Yakuo-ji
神奈川県
In the 8th month of 1193 (Kenkyu 4), false rumors of Yoritomo's death during the Soga brothers' revenge incident at Mount Fuji reached Kamakura. Seeking to console Yoritomo's wife Masako, Minamoto no Noriyori is said to have remarked, 'So long as I, Noriyori, stand by you, the realm is secure' — words Yoritomo, upon his return, took as evidence of treasonous ambition. Noriyori was confined at Shuzen-ji in Izu (one tradition holds it was this very Segasaki villa), and on the 17th of that month Kajiwara Kagetoki was dispatched at Yoritomo's order to attack him. The Azuma Kagami and the Horyaku-kanki record Kagetoki as the leader of the assault, and Noriyori is said to have taken his own life on the 24th.

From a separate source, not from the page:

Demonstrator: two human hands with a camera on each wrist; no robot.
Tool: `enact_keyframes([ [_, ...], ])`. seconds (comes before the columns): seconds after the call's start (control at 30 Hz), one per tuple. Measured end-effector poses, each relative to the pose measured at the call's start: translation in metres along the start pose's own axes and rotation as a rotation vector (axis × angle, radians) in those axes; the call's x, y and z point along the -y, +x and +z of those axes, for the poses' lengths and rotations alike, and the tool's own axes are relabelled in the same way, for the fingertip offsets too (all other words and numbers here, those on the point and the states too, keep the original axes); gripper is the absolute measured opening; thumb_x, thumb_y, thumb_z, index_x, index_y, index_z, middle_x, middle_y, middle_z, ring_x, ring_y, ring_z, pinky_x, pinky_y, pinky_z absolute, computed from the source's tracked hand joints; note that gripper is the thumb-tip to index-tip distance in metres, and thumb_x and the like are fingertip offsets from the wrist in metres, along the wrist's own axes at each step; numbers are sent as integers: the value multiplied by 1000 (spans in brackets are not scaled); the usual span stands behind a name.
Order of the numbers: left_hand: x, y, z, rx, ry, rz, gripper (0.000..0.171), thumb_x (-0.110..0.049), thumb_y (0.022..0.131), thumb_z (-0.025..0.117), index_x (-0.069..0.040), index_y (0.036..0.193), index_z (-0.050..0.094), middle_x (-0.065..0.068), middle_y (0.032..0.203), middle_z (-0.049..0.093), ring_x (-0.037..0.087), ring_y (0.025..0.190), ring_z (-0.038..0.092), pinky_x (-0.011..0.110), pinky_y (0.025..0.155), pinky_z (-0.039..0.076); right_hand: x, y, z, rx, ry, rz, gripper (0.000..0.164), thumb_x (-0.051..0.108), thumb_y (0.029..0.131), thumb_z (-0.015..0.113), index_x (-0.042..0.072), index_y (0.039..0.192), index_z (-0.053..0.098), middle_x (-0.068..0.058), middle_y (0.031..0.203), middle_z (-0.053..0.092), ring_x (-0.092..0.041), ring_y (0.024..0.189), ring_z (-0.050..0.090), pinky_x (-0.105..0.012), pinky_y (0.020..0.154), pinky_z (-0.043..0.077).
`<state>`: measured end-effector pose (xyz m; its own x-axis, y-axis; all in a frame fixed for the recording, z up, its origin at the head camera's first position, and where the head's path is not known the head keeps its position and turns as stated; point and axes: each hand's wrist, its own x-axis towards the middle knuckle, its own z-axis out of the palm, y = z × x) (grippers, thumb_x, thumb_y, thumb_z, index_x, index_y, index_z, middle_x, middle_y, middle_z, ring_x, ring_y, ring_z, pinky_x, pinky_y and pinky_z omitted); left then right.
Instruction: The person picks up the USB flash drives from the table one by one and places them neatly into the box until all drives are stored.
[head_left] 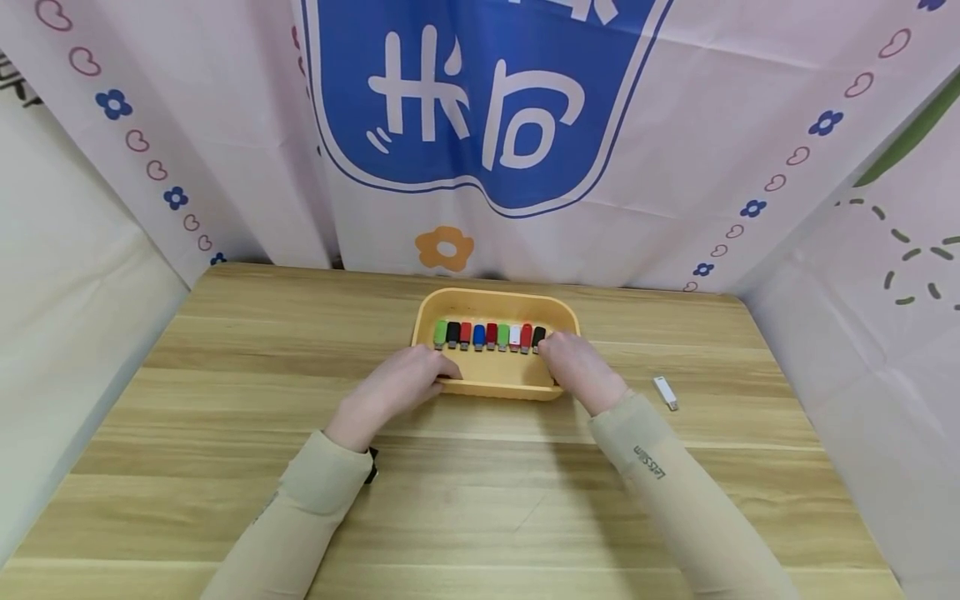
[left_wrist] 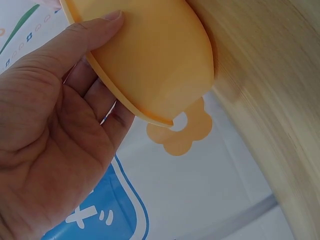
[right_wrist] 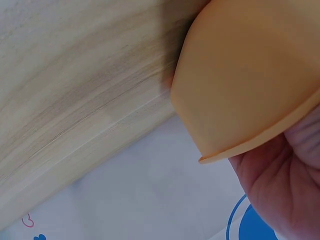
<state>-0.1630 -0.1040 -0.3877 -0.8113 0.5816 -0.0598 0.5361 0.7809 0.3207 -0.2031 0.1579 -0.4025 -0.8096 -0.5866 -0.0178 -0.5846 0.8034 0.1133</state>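
Note:
A shallow yellow-orange plastic bin (head_left: 487, 390) stands on the wooden table, with a row of USB sticks (head_left: 503, 336) inside along its far side. The sticks are green, black, red, blue and white, metal plugs towards me. My left hand (head_left: 408, 379) grips the bin's near rim at the left; in the left wrist view the thumb (left_wrist: 100, 31) presses the outer wall and fingers pass behind the rim. My right hand (head_left: 576, 367) reaches over the right end, beside the last black USB stick (head_left: 538, 337). Its fingertips are hidden inside the bin, and I cannot tell what they hold.
A white USB stick (head_left: 665, 392) lies on the table (head_left: 750, 467) to the right of the bin. Behind the table's far edge hangs a printed cloth (head_left: 375, 225) with a blue emblem. Pale cloth walls stand at both sides.

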Motion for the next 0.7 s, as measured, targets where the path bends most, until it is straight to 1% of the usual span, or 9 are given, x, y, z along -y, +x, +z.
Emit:
enact_keyframes([
  [0.2,0,0,0,-3,-4,0,20,1,89,69,-15,97,78,1,97,77,10,79,65,32,77,58,2,-1,-1,5,-27,-2,17,-15,84,59,-1,79,67,-16,79,70,-27,71,66,-37,64,59],
  [0.37,-1,0,0,2,-2,-3,19,1,89,70,-14,98,78,1,98,77,10,80,66,32,77,58,2,0,-2,30,-39,-5,16,-14,86,59,-1,82,68,-17,81,70,-27,73,66,-38,65,59],
  [0.5,0,0,0,2,-2,-4,19,0,89,70,-14,98,78,1,98,77,10,79,65,32,77,58,1,1,-2,51,-8,2,18,-16,83,59,0,81,68,-16,80,69,-25,72,65,-36,65,58],
  [0.63,0,1,1,2,1,-1,19,0,89,70,-15,98,78,1,97,77,10,80,66,33,78,58,-2,2,-4,81,40,10,21,-18,79,59,1,80,67,-14,79,69,-19,70,60,-31,63,55],
  [0.7,0,0,1,3,0,-1,19,0,89,70,-15,98,78,1,98,77,10,80,66,33,78,58,-3,3,-5,94,77,20,20,-18,80,60,1,81,67,-13,79,69,-17,68,58,-29,61,54],
])
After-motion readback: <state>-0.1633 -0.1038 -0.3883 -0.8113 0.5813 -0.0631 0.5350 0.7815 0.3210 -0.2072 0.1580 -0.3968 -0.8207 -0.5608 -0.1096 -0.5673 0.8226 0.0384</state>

Once Kagetoki had fought alongside the Noriyori-Yoshitsune brothers at Ichi-no-Tani, Yashima, and Dan-no-Ura to destroy the Heike — yet, backed by Yoritomo's trust and serving as Samurai-dokoro shoshi (deputy commissioner), he became the agent who pursued first Yoshitsune and then Noriyori to their deaths, cutting down the Genji clan from within. The temple is said to have been founded on the grounds of Noriyori's villa, enshrining his personal image of Yakushi Nyorai, so that the site itself testifies to the tragedy of the Genji lineage extinguished by Kagetoki's hand. Kagetoki himself, only six years after Noriyori's death, was driven from Kamakura by a joint indictment signed by 66 gokenin in 1199 (Shoji 1), and was killed at Kitsunezaki in Suruga in 1200 — bringing the Kajiwara clan, too, to extinction.